Discussion in 'Medium Format' started by Ricochetrider, Jul 24, 2020.

  1. The resolution of Velvia is described in two ways: high contrast (1000:1) targets, and for normal (6:1) contrast scenes. The resolution is cited at 160 and 80 lp/mm respectively. This is the extreme limit, where the transfer function is extrapolated to zero contrast. At a more practical contrast of 50%, the resolution is about a third the ultimate value.

    The "affordable" LS-8000 resolves close to 4000 ppi, or 160 p/mm, a good match for Velvia. It requires the equivalent of about 25x magnification to make those pixels visible to the eye. At that point detail in a transparency is seen to be far less than the scanner can resolve. Even at 10x, you can see the "peppercorn" grain characteristic of Velvia.

    That is a pedantic answer. In practice it is not the resolution but the appearance of "sharpness" or acutance that counts. In theory resolution of digital is limited by the size of the pixels. In practice, each pixel counts, giving high acutance.
    Last edited: Jul 30, 2020
    Ricochetrider likes this.
  2. At that point, Ed, you see that among the noise and grain, there is still a change in pixel
    content that is due to a (resolved and recorded) change in the subject.
    The resolving power of the Nikon is not wasted on dye clouds.

    I'm almost tempted to find that example i posted many years ago...

    Pointing out that - as Zeiss reported before, as mentioned by me - people tend to appreciate contrast and cleansiness more than resolution, hence mistake a clean low resolution image (your 16 mp thingy) for the 'sharper' one will explain your mistake.
    A mistake it still is. A scanned MF image holds much more detail than a 16 mp image.
    And it can and will look much better too. If you want to compete on appearance, you need much more than 16 MP. About 3 times as much (and then you will still be lacking in resolving power).
  3. I attach a comparison between MF film and (almost) the same scale taken with a 16 MP digital back. In the sub-panel, film is on the left and digital on the right. Different balloons and several years apart, but the closest I can find of similar scenes. Even the weather is pretty similar (film does not do as well against a bright cloudy sky). Compare the detail in the basket, lines, and faces. The original images were 8400x8400 px and 4080x4080 px respectively, resized for comparison.
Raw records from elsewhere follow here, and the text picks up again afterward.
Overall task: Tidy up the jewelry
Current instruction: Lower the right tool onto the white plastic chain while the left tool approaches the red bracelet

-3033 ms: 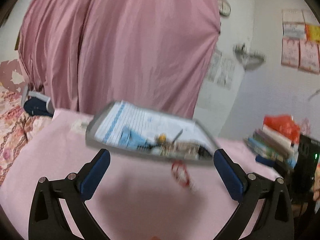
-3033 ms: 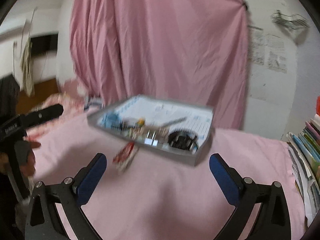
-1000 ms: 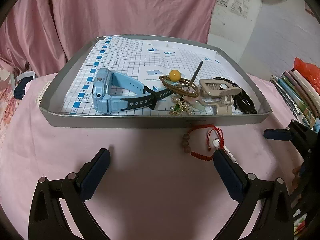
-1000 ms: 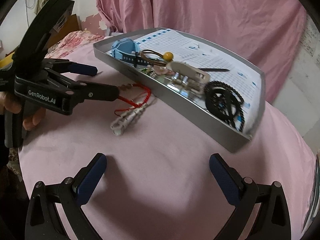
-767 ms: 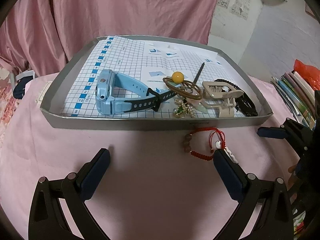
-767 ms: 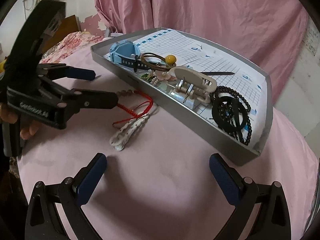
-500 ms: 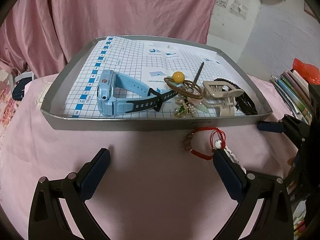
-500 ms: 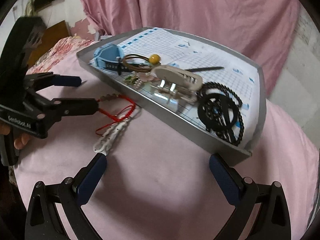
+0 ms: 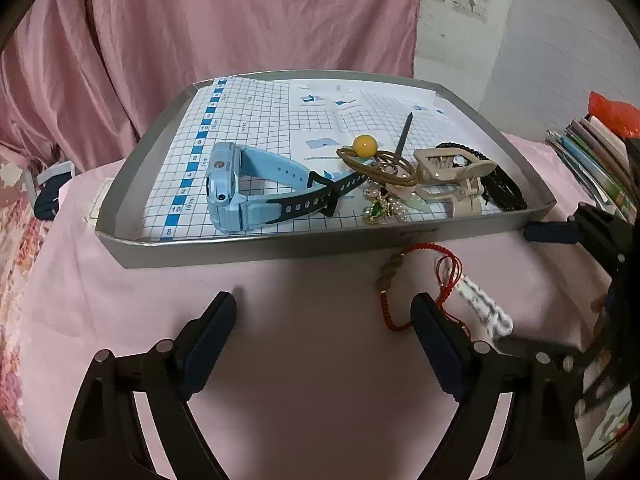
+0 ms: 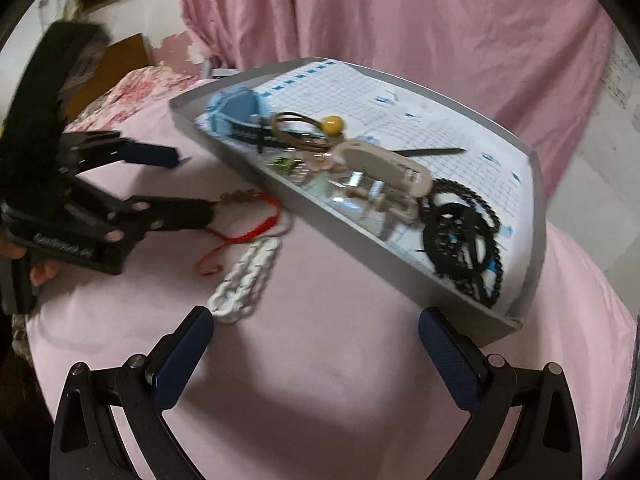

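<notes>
A grey tray (image 9: 280, 245) lined with grid paper holds a blue watch (image 9: 240, 188), a yellow-bead hair tie (image 9: 365, 145), a beige hair claw (image 9: 452, 170), a small green-and-pearl brooch (image 9: 378, 209) and a black bead bracelet (image 9: 502, 190). In front of the tray, a red cord bracelet (image 9: 418, 276) and a white chain (image 9: 486, 310) lie on the pink cloth. My left gripper (image 9: 323, 318) is open, its right finger lying over the red cord. My right gripper (image 10: 316, 340) is open and empty, with the white chain (image 10: 246, 276) by its left fingertip. The right wrist view shows the left gripper (image 10: 192, 184) against the red cord bracelet (image 10: 248, 232).
A stack of books (image 9: 588, 160) and a red bag (image 9: 612, 114) sit at the right table edge. A pink curtain (image 9: 240, 20) hangs behind the tray. Floral bedding (image 9: 16, 248) lies to the left. A person's hand (image 10: 42, 272) holds the left gripper.
Both grippers came down from facing the curtain to the table. In the last half second the left gripper's fingers narrowed slightly around the red cord, and the right gripper shifted toward the white chain.
</notes>
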The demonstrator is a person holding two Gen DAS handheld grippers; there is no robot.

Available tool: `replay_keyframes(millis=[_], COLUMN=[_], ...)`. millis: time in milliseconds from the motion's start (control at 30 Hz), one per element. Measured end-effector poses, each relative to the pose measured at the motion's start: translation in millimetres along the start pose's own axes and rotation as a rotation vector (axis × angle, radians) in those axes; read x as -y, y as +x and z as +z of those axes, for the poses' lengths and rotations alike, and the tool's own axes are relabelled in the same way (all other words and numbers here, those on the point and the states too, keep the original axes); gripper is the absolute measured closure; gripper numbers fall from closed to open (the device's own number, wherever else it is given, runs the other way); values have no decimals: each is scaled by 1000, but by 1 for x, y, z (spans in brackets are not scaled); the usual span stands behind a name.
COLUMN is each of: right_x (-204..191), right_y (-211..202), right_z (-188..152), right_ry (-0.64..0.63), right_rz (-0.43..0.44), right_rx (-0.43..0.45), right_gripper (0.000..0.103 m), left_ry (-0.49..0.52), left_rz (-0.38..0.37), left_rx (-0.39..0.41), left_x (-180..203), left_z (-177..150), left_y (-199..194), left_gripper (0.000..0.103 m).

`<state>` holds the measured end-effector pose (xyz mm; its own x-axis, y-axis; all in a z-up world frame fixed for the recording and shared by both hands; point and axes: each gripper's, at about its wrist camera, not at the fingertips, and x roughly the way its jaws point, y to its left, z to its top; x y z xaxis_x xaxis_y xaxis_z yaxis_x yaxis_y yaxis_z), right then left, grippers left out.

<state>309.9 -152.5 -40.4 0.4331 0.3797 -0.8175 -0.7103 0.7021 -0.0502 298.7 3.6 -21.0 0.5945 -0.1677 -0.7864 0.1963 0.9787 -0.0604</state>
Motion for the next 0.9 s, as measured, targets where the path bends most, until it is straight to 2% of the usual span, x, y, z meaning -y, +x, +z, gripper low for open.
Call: replay_keyframes(millis=[133, 267, 367, 433, 567, 633, 667, 733, 867, 900], right_x=[7, 10, 13, 10, -4, -10, -11, -14, -17, -18], right_y=[-1, -7, -11, -13, -14, -13, -13, -12, -8, -7], right_z=[-2, -7, -12, -12, -9, -7, -6, -3, 2, 4], right_ry=[26, 30, 41, 29, -12, -29, -33, -38, -38, -39], right_rz=[-3, -36, 0, 39, 64, 74, 75, 76, 80, 76], right_rx=[-6, 3, 10, 10, 16, 20, 20, 22, 25, 27], right_gripper=[0, 1, 5, 12, 27, 38, 41, 52, 64, 70], left_ry=[-4, -27, -5, 20, 32, 29, 29, 30, 37, 41], left_rz=[-18, -127, -143, -125, -110, -112, -114, -123, -142, -141], left_rx=[5, 25, 26, 24, 25, 25, 25, 23, 23, 21], left_x=[-3, -8, -3, 2, 6, 4, 4, 3, 4, 5], left_z=[-1, -3, -3, -2, 0, 1, 1, 3, 4, 5], left_y=[-2, -7, -8, -8, -5, -4, -4, -2, -2, -1], left_gripper=[19, 21, 33, 48, 63, 73, 74, 78, 80, 86])
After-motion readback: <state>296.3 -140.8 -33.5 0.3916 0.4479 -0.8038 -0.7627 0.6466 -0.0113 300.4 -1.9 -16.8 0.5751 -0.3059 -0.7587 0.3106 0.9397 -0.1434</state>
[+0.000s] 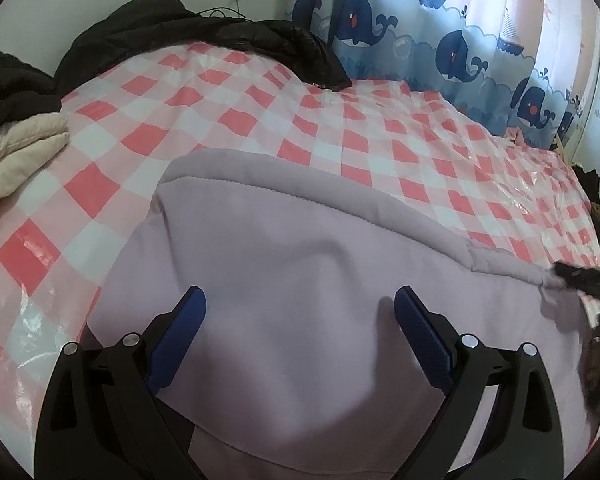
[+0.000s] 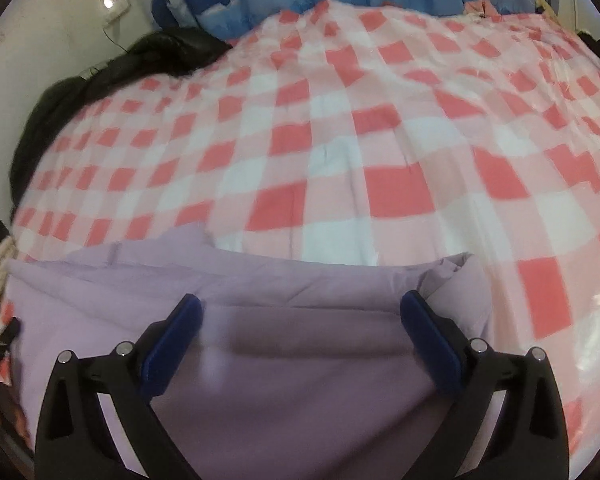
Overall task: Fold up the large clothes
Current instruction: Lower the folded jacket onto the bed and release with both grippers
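A large lilac garment lies spread on the pink and white checked bed cover. My left gripper is open above the middle of the garment, holding nothing. In the left wrist view the right gripper's dark finger touches the garment's far right corner. In the right wrist view the same garment shows folded layers near its far edge. My right gripper is open, its blue pads wide apart over the fabric.
A black jacket lies heaped at the far side of the bed by the wall. A beige garment lies at the left. A whale-print curtain hangs behind the bed. Checked cover stretches beyond the garment.
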Demonstrator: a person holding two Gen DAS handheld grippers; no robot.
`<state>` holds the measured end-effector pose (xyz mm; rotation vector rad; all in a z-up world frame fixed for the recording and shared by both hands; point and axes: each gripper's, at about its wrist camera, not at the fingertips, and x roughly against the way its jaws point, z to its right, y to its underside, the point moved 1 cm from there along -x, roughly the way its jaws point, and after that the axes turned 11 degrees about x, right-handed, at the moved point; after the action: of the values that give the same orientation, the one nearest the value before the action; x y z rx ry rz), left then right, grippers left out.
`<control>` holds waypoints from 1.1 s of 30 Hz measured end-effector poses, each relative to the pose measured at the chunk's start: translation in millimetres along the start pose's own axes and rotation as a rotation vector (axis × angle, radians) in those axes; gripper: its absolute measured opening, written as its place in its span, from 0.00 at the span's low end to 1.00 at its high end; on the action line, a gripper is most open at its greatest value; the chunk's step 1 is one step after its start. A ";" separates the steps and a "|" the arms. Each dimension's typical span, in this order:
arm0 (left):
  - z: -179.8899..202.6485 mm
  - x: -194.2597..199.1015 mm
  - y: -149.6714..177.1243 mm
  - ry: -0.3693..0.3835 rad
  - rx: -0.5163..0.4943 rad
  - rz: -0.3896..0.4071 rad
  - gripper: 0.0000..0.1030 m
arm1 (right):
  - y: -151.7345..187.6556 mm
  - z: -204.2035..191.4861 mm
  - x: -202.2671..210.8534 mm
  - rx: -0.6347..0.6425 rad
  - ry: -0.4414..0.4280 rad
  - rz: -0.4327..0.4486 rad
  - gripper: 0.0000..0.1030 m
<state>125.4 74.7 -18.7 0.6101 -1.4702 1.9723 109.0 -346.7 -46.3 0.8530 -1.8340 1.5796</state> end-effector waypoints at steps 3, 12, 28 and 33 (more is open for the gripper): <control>2.2 1.2 0.9 -0.004 -0.014 0.009 0.89 | 5.5 -4.5 34.7 0.027 0.001 0.066 0.93; 5.7 2.2 2.8 -0.012 -0.026 0.011 0.89 | 35.8 25.3 23.9 -0.074 -0.014 0.044 0.93; 6.7 2.2 5.3 -0.006 -0.026 0.017 0.89 | 59.9 13.0 36.5 -0.036 -0.003 0.064 0.93; 6.7 3.1 5.9 -0.008 -0.027 0.018 0.89 | 60.7 9.3 39.2 -0.034 0.000 0.069 0.93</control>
<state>119.1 67.7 -18.7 0.5960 -1.5098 1.9622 37.1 -353.8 -55.7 0.7822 -1.9031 1.5855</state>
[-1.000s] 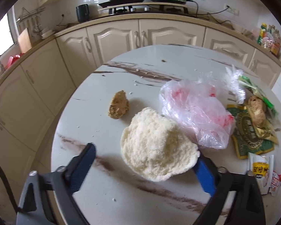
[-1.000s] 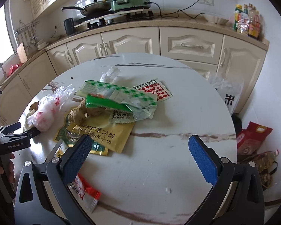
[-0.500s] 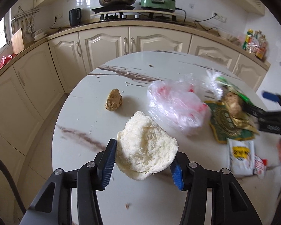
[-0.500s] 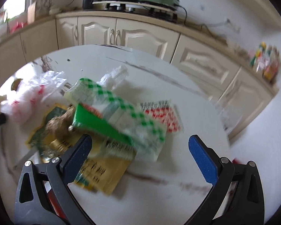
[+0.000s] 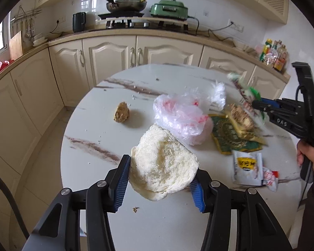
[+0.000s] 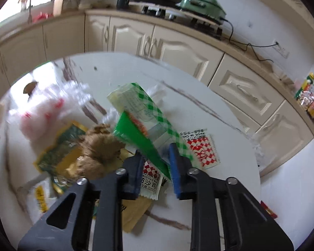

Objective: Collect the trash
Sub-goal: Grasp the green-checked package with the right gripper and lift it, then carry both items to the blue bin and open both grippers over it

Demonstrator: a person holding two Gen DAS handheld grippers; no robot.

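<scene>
My left gripper (image 5: 161, 173) is shut on a pale, torn piece of bread (image 5: 163, 163), held just above the round marble table (image 5: 94, 125). Beyond it lie a brown food lump (image 5: 121, 115) and a crumpled clear plastic bag (image 5: 178, 115) with red print. My right gripper (image 6: 156, 152) points down into a pile of wrappers. Its jaws are closing on a green-and-white checked wrapper (image 6: 140, 108) and pinch its near end. In the left wrist view the right gripper (image 5: 256, 104) holds that wrapper (image 5: 243, 92) tilted up. A small red-checked sachet (image 6: 149, 177) lies under the jaws.
Around the pile lie a second brown lump (image 6: 100, 146), a green-and-yellow packet (image 6: 58, 152), a red-checked packet (image 6: 201, 148) and a white-and-yellow sachet (image 5: 247, 165). A person's hand (image 5: 307, 156) holds the right gripper. Cream cabinets (image 5: 111, 58) curve behind the table.
My left gripper closed on the bread and lifted it off the table. My right gripper moved in over the wrapper pile, rolled, and went from wide open to pinching the green wrapper.
</scene>
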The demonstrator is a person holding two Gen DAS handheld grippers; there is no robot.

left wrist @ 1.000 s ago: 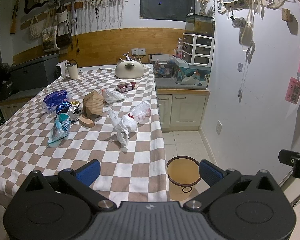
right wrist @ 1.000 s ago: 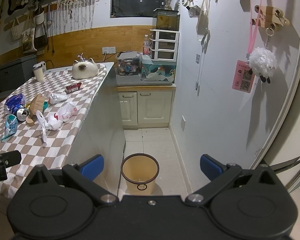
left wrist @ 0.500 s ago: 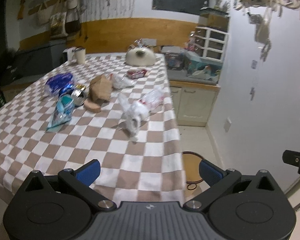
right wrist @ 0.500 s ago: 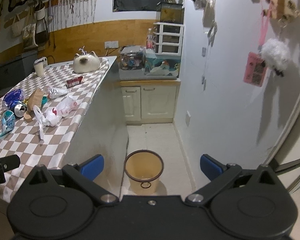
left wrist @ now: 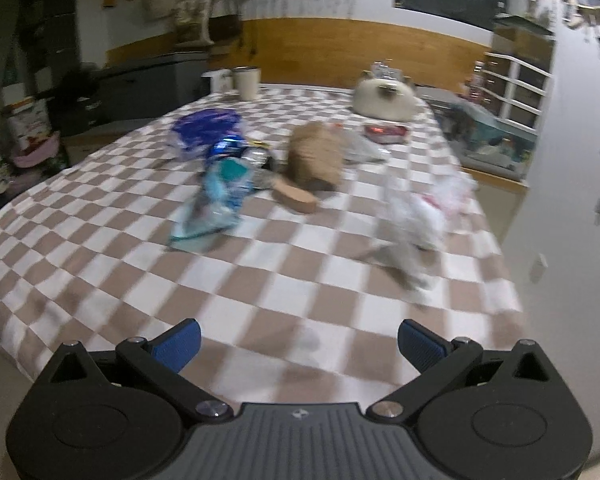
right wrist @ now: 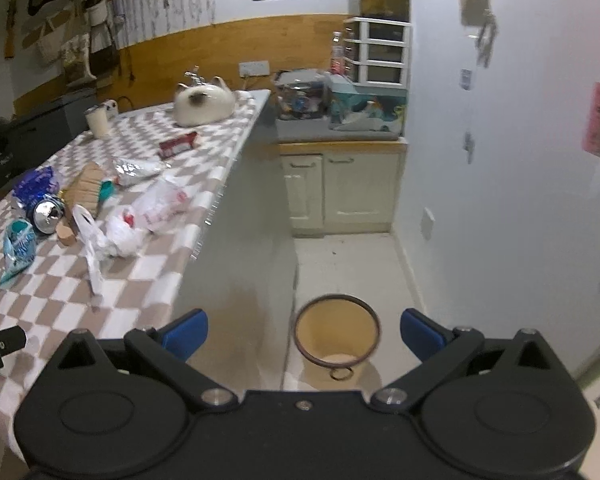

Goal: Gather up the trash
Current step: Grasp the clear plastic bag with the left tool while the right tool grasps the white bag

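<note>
Trash lies on the checkered table point(left wrist: 260, 304): a teal snack bag point(left wrist: 216, 204), a purple wrapper point(left wrist: 206, 126), a crushed can point(left wrist: 256, 158), a brown paper bag point(left wrist: 316, 156) and white plastic bags point(left wrist: 416, 220). My left gripper point(left wrist: 298, 346) hovers open over the table's near edge, empty. The right wrist view shows the same litter, with the white plastic bags point(right wrist: 116, 236) and teal snack bag point(right wrist: 16, 248) at left. My right gripper point(right wrist: 304, 334) hangs open and empty above the floor, over a tan waste bin point(right wrist: 337, 334) beside the table.
A cream cat-shaped holder point(left wrist: 384, 98), a red packet point(left wrist: 386, 131) and a cup point(left wrist: 247, 82) stand at the table's far end. A cabinet point(right wrist: 340, 188) with cluttered bins fills the back corner. The white wall point(right wrist: 500, 200) runs close on the right.
The left gripper has swung left and forward over the table, so the bin has left its view. The right gripper has moved forward and tilted down toward the bin. Both stay open.
</note>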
    If you had a digital back, would you want to spend $20-$28 per roll for film?

    A0001646.jpg Comparison.jpg M040703c_10.jpg
  4. There is a lot of good information about film resolution. Some of the easiest reading is here:

    8×10 film vs IQ4 150mp Comparing 8x10 to a 150MP Phaseone and Nikon D850

    Big Camera Comparison 2011 comparison but information about various sized film. 120 Tmax rated from 50Mp to 152 Mp

    So it does appear film has a fairly high resolution, much more than 16Mp. But digital is much easier, faster and cheaper in the long run.
  5. It is significant that the tests cited by David Hoyle were made using extreme wide angle lenses for each medium, 8x10, MFD, and the Nikon D850. 110 mm was used for the 8x10 camera, 23 mm for the Phase One and 12-24 for the Nikon D850. The lens designs require major compromises in order to allow relief for the mirror. I suspect lens quality is a significant factor in the relatively soft results. The Nikon D850 has 36 MP, but is handicapped by an anti-aliasing filter, which deliberately reduces resolution to about 50% below that of the sensor.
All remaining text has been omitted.